The dataset contains challenging occlusion scenarios, constrained-volume receptacles, and fine-grained object categories, systematically dismantling static semantic priors and exposing the failure modes in spatial-semantic aliasing, resolution bottleneck, and background bias.

Implications and Future Directions

The SpaMEM benchmark exposes a stacked bottleneck in embodied spatial reasoning, which is not overcome by current multimodal fusion recipes or architectural scale alone. The findings strongly indicate the necessity for:

Explicit persistent 3D state representations, decoupled from next-token prediction pipelines.
Egocentric inductive biases and structured spatial buffers linking episodic timelines to geometric representations.
Architectural innovations targeting identity continuity, robust geometric alignment, and error-correcting visual memory mechanisms.

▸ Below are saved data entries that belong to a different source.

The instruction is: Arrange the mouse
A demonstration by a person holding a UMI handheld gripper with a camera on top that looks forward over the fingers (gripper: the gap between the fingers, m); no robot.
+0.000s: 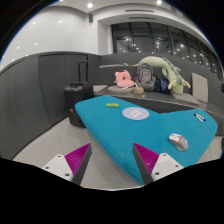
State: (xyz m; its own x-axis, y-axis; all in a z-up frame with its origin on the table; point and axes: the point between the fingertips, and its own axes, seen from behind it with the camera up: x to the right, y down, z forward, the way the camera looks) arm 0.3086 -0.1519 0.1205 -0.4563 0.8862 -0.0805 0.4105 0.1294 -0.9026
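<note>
A grey computer mouse (pixel 178 141) lies on a teal table (pixel 120 135), to the right of my right finger and a little ahead of it. My gripper (pixel 112 160) is open and empty, its magenta pads (pixel 148 157) wide apart, held over the table's near left edge. A white round disc (pixel 135 113) lies at the middle of the table, beyond the fingers. A small green object (pixel 113 105) lies farther back on the table. A white item (pixel 197 118) lies near the table's right side.
A dark suitcase (pixel 75 97) stands on the floor left of the table. A sofa with a pink plush toy (pixel 123 79) and a large green plush toy (pixel 160 72) stands behind the table. Grey floor (pixel 55 140) lies to the left.
</note>
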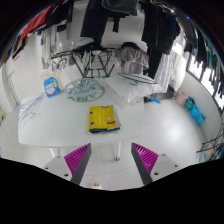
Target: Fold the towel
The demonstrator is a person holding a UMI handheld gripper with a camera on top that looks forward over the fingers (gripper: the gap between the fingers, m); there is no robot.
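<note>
Gripper view
Gripper (113, 160): its two fingers stood wide apart with nothing between them, raised above the near part of the table.
Pads (78, 158): magenta with a ridged face, one on the inner side of each finger.
Towel (101, 119): yellow with a grey strip, it lay as a compact folded block on the table, beyond the fingers and well apart from them, roughly in line with the gap between them.
Table (60, 125): a white top that bore the towel and the other small things.
Round dish (82, 92): a grey, shiny round piece sat farther back than the towel, on the left.
Blue package (51, 85): stood near the far left of the table, just beside the round dish.
Clothes (150, 35): dark garments hung behind the table.
Drying rack (92, 62): its crossed legs showed beyond the table's far edge.
</note>
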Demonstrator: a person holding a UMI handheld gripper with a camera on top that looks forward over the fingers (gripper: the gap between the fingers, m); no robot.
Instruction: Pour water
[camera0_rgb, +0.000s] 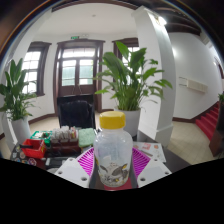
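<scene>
A clear plastic bottle (112, 152) with a yellow cap (112, 120) stood upright between the jaws of the gripper (112, 172), its body filling most of the space between the two fingers. The magenta pads (150, 160) showed on either side of the bottle and seemed to press against its walls, though the contact itself was hard to make out at the bottom of the view, so the jaws appeared closed on the bottle rather than merely standing about it. A pale label with a small figure (114, 176) ran around the lower part of the bottle. To the left of the fingers, a bench (35, 152) carried a clutter of small red and green items (45, 142), too small to name. Beyond the bottle stood a large leafy potted plant (132, 80), with a second potted plant (14, 95) further left near a window (30, 70). A dark wooden double door (78, 68) closed the far wall.
</scene>
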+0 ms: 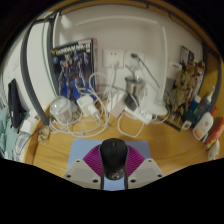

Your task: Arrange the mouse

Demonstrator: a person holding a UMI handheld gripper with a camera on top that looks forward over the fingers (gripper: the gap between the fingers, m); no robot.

From a theoretical perspective, SpaMEM motivates the development of fusion modules capable of integrating sequential visual evidence with causal action logs, and the adoption of map-like memory systems for persistent state updates.

Practically, advances in this domain are essential for embodied agents operating in non-static, real-world environments, with implications for robotics, AR navigation, and interactive scene manipulation.

Conclusion

SpaMEM establishes a critical diagnostic hierarchy for spatial memory in dynamic embodied environments, substantially advancing the granularity and rigor of benchmarking for spatial reasoning. The results unequivocally show that current VLMs are fundamentally constrained by symbolic scaffolding and episodic integration deficits. Overcoming these limitations demands architectural and algorithmic progress toward persistent, coordinate-consistent spatial memory with explicit reasoning over dynamic scene evolution. Future research must prioritize causal integration of perceptual updates, robust geometric state tracking, and scalable episodic memory architectures for embodied AI.